The economic sectors that are most actively involved in international trade differ in important ways from the regional sectors. The latter are equally essential to the overall health of a regional economy, but they are necessarily based on local production for local consumption using local resources. This regional economy takes care of our basic needs for shelter, physical nourishment, and basic services such as education and routine health care. These economic activities are often concerned with intangible values such as sustainability and nourishment, rather than the economically more aggressive (and conventional) values of competition, production, and accumulation. This economy tends to be dependent on values of public spirited cooperation, mutual support (reciprocal giving, which in more primitive societies has been described as the "gift economy"), and concern for community well-being.
In addition to being based on the use of local resources for local production and consumption, regional economic activities often involve low to moderate technological sophistication (what has sometimes been called "appropriate technology"). And they tend to be labor intensive, so that the supply can easily be increased by mobilizing underemployed labor in the local labor market. They produce goods and services that can be made more abundant by mobilizing underutilized local productive capacity. Investing in education is the principal strategy for mobilizing underutilized human resources.

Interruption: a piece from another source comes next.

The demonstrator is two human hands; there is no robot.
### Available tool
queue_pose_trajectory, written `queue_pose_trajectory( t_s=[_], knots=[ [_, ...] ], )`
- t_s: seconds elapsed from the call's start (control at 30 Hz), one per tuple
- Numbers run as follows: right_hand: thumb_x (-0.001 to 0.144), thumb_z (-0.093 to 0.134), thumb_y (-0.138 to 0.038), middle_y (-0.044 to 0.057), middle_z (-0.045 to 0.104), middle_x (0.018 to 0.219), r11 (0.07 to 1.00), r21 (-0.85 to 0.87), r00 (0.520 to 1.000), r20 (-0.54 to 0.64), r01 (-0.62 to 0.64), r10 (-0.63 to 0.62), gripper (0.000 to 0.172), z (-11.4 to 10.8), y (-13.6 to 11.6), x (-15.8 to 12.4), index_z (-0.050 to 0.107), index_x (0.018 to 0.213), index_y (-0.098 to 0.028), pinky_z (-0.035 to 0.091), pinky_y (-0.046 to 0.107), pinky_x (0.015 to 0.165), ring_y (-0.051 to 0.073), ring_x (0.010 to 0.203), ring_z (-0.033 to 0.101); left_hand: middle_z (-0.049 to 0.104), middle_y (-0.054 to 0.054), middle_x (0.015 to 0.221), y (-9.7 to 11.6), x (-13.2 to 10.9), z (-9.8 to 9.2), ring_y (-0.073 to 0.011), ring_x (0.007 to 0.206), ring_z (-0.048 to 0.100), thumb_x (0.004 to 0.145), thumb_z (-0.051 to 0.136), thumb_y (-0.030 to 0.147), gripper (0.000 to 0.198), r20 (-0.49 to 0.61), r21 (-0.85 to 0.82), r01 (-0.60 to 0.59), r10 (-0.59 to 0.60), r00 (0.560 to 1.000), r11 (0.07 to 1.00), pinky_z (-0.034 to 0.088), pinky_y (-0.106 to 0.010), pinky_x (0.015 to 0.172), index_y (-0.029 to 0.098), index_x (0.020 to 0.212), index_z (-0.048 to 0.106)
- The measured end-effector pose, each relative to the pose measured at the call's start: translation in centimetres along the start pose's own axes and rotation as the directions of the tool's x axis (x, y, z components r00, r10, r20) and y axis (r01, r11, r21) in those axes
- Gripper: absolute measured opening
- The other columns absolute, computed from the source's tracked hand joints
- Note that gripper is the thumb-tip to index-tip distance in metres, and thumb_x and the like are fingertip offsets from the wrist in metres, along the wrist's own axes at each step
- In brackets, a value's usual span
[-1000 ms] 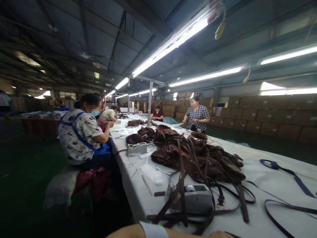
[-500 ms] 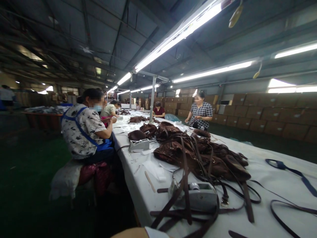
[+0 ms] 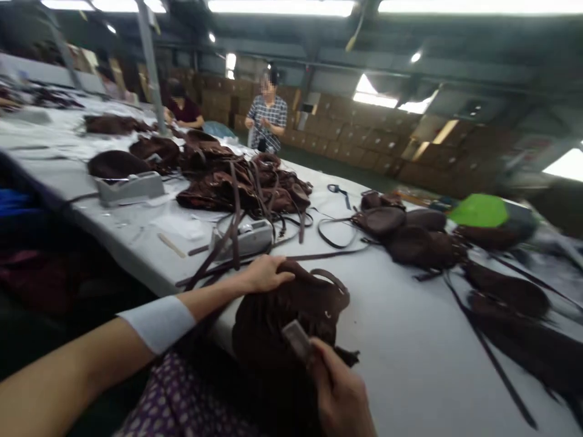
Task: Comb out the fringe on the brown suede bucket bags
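Note:
A dark brown bag [image 3: 277,321] with a short loop handle stands in front of me at the table edge. My left hand [image 3: 264,274] is closed on the bag's upper left edge. A wide white band [image 3: 159,323] wraps my left forearm. My right hand [image 3: 339,388] is closed round the end of a small flat grey-white rectangular piece [image 3: 298,340], held just in front of the bag. Whether that piece touches the bag I cannot tell. Behind my left hand stands a grey tape dispenser [image 3: 248,237] with brown straps over it.
A heap of brown bags [image 3: 223,188] lies beyond, near a second tape dispenser [image 3: 131,188]. More brown bags [image 3: 410,233] lie to the right, near a bright green piece [image 3: 478,210]. A co-worker in a checked shirt [image 3: 268,112] stands across the white table [image 3: 410,340].
My view has turned right and down. Both hands, the bag in front of me and the bags on the right now show; the co-worker seated at left is out of view.

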State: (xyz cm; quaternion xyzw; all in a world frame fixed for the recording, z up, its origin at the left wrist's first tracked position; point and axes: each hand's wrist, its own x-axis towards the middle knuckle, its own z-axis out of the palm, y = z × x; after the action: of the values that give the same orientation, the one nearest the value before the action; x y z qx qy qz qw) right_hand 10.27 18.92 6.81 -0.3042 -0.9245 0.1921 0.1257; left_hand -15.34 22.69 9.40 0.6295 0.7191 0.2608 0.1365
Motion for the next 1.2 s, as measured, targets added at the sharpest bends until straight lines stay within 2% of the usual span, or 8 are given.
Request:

There is no question that the global trade economy makes substantial contributions to the sense of wealth and well-being in the daily life of the average citizen. It is this contribution that has permitted democracies to tolerate the systemic diseconomies also generated by the trade economy (principally in the forms of pollution, economic instability, and cultural disintegration). But it is also true that modern information management technology gives us the ability to manage social and ecological systems with greater sophistication and effectiveness. Combining this technical sophistication with a clear understanding of the regional economy as a system can empower local democratic institutions to alleviate many of the toxic side effects of the trade economy.
Manufacturing and trade, and the financial systems that support these activities, still offer the greatest potential for economic growth and asset accumulation. They are the areas that are most easily integrated on a global scale by information technology, and they are the central focus of conventional economic theory. Classical and neoclassical economics, which is still the core of the economics that is taught to future businesspersons and politicians, is mainly about the economics of manufacturing and trade. When Adam Smith set down the foundations of this economic world view in the eighteenth century, he wanted to understand manufacturing and trade because these areas were demonstrating a stunning capacity for innovation and growth. The basic ideas of our conventional economic wisdom--markets, supply and demand, competition, productivity, growth, GNP--still primarily describe the economics of trade.
However, a complex regional economics would offer organizing principles for understanding both the emerging global economy and the countervailing regional and local economies that must be strengthened if the values of democracy, ecological sustainability, and social justice are to prevail. This analysis is further complicated by the fact that both the global and regional economies require economic activity in the public sector (the "commons") as well as in the private sector. It is also complicated by the fact that we are increasingly recognizing that economic systems must promote human wealth and well-being in the context of ecological adaptation and sustainability.
THE METROPOLITAN BIOREGION
We are suggesting that it is necessary to take a closer look at regional and local economic systems. In general terms, what we are doing is applying macrosystems analysis, which is usually applied at the national level, to regional systems. National economic policy is generally constructed by combining the analysis of the three macroeconomic factors--production/consumption, savings/ investment, and government--as the basis of fiscal policy with the management of the money supply as the basis for monetary policy.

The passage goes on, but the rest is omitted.